Wednesday, September 2, 2009

More Bolaño

Harper's contributing editor Wyatt Mason in The New York Times Book Review, last Sunday, writes about a newly translated novel by Roberto Bolaño, called "The Skating Rink", which is a murder mystery structured as a series of interviews with the three main suspects. Of course, he calls it "another unlikely masterpiece," which "manages to honor genre conventions while simultaneously exploding them, creating a work of intense and unrealized longing..."

As we've discussed many times in this space, the honoring of genre conventions by non-genre writers is an iffy business, but I trust that Bolaño can pull it off.

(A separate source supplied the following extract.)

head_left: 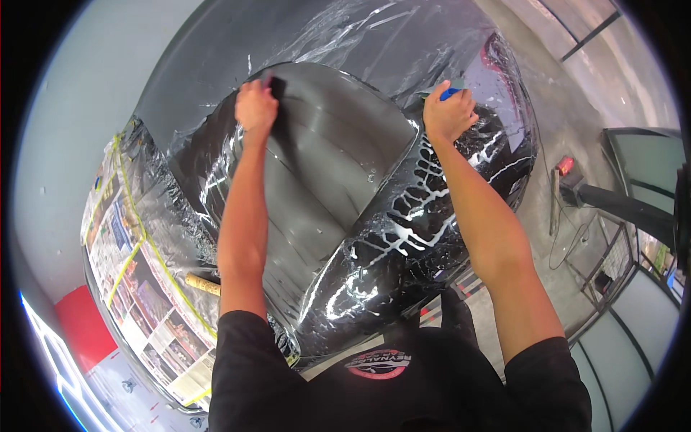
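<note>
My left hand [256, 109] is closed at the far left edge of a dark grey, curved car panel [324, 122]. A small dark block with a pinkish part [276, 86] shows at its fingers; its kind is hard to make out. My right hand [449, 117] is closed round a blue-handled tool [450, 93], farther right, by the panel's far right corner. A bit of green shows beside that hand, and the tool's working end is mostly hidden. Below it, shiny black sheeting [403, 266] carries branching white streaks of liquid.
Newspaper [137, 288] edged with yellow tape covers the left side. A tan patterned cylinder [203, 284] lies by my left forearm. Wrinkled see-through film [345, 32] spreads at the far side. To the right are a grey post [619, 205], a red object [565, 165] and a cable on the floor.
</note>
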Tool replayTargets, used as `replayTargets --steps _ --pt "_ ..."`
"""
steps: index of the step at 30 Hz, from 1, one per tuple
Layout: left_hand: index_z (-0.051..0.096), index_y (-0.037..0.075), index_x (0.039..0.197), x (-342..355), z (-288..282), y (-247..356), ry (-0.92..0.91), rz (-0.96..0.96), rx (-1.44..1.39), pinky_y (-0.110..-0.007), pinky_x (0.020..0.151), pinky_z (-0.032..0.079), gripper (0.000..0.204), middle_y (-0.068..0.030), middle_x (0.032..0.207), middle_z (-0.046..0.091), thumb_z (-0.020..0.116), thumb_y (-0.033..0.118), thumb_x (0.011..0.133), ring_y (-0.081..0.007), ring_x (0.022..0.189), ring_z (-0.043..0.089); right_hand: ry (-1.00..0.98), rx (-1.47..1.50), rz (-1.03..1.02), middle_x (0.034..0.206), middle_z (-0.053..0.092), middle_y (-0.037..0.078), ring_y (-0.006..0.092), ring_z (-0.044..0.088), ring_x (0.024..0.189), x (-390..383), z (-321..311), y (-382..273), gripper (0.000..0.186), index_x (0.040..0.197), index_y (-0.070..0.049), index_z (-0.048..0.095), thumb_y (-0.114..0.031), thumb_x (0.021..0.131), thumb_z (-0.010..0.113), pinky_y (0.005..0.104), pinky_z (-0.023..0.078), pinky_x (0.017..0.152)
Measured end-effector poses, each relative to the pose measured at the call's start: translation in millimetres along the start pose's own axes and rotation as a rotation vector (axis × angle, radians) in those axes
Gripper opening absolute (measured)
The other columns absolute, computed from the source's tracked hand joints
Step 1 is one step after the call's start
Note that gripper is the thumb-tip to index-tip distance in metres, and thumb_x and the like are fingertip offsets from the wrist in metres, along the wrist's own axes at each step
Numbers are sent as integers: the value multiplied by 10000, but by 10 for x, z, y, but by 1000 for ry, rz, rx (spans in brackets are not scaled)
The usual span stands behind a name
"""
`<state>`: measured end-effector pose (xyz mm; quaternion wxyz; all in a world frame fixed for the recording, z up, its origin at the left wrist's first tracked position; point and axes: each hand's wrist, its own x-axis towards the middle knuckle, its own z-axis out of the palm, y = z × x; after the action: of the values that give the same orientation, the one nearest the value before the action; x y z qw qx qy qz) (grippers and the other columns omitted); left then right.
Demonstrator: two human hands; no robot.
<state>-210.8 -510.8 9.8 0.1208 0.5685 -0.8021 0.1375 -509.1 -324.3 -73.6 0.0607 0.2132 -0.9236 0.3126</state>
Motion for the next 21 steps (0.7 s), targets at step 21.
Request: replayTargets --steps 21 --pt "680 86 1179 -527 -288 -1284 -13 -253 32 -518 851 536 340 -194 1080 691 673 301 916 -437 1016 665 -14 8 -21 1054 655 172 355 619 1062 -41 24 -108 499 954 41 667 -421 988 484 521 415 912"
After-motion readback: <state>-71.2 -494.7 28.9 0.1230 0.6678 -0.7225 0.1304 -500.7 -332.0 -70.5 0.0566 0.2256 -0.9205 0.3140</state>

Two things are interesting here. The first is this:

..... the large number of books by Bolaño already available is soon to double. In addition to the eight that have swiftly and ably arrived in translation in the six years since his death in 2003 at age 50, four new books by Bolaño are scheduled to appear in 2010 (two novels, two story collections) with three others promised for 2011. What’s more, according to recent reports out of Spain, another two finished novels have been found among Bolaño’s papers, as well as a sixth, unknown part of his already abundant 900-page novel “2666.”


The second is that the last Donald Westlake novel is reviewed in the same issue of the Review, favorably and with an astonishing lack of respect. I can't believe that any editor would allow a reviewer to describe a book as "a rollicking crime caper." But there it is. Even somebody as skeptical as I about the claims made for Westlake and Leonard finds this sort of condescension hard to take.